**PROBLEM:** Repeat the listing word for word. No pictures belong in the copy.

============================================================

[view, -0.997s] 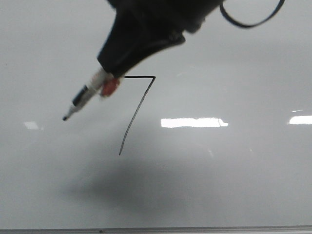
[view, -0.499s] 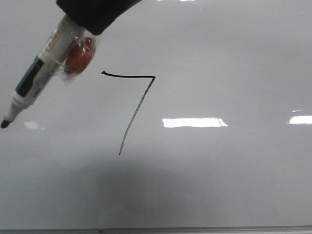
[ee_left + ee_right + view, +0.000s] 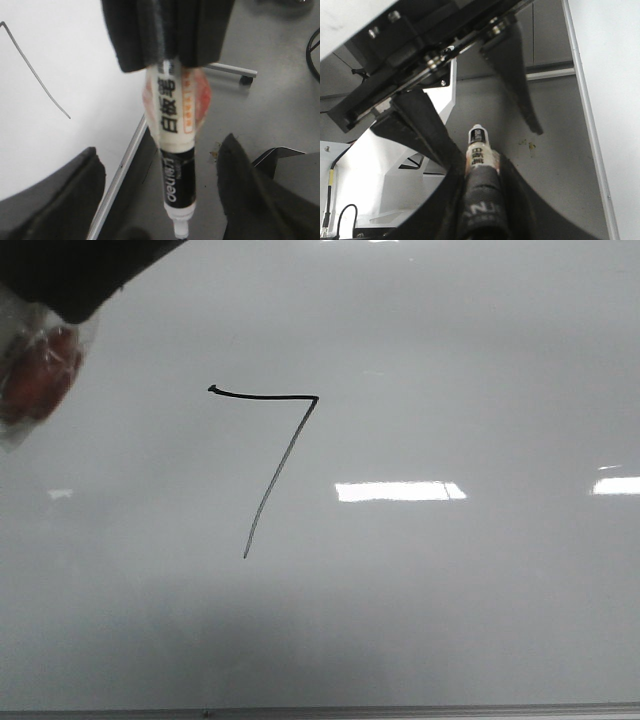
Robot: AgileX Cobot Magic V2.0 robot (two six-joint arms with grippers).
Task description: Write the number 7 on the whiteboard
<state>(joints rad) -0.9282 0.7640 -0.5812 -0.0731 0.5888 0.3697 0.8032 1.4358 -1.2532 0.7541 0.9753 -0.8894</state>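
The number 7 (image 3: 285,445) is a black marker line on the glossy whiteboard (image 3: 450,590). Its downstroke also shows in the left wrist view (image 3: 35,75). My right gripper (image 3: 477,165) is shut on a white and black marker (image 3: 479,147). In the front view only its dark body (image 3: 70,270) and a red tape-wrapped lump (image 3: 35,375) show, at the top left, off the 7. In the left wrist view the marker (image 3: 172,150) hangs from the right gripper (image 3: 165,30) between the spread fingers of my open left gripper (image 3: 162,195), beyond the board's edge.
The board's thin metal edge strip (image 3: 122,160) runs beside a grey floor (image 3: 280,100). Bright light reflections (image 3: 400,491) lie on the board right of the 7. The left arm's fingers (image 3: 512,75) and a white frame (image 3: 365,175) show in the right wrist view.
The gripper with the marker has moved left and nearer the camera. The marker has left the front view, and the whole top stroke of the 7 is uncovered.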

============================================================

**TASK OUTPUT:**
[view, -0.997s] 
[view, -0.499s] 
[ee_left + ee_right + view, +0.000s] 
Robot: AgileX Cobot Magic V2.0 robot (two six-joint arms with grippers).
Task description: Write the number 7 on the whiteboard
<state>(joints rad) -0.9282 0.7640 -0.5812 -0.0731 0.5888 0.3697 0.8032 1.4358 -1.2532 0.7541 0.9753 -0.8894</state>
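The number 7 (image 3: 285,445) is a black marker line on the glossy whiteboard (image 3: 450,590). Its downstroke also shows in the left wrist view (image 3: 35,75). My right gripper (image 3: 477,165) is shut on a white and black marker (image 3: 479,147). In the front view only its dark body (image 3: 70,270) and a red tape-wrapped lump (image 3: 35,375) show, at the top left, off the 7. In the left wrist view the marker (image 3: 172,150) hangs from the right gripper (image 3: 165,30) between the spread fingers of my open left gripper (image 3: 162,195), beyond the board's edge.
The board's thin metal edge strip (image 3: 122,160) runs beside a grey floor (image 3: 280,100). Bright light reflections (image 3: 400,491) lie on the board right of the 7. The left arm's fingers (image 3: 512,75) and a white frame (image 3: 365,175) show in the right wrist view.
The gripper with the marker has moved left and nearer the camera. The marker has left the front view, and the whole top stroke of the 7 is uncovered.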

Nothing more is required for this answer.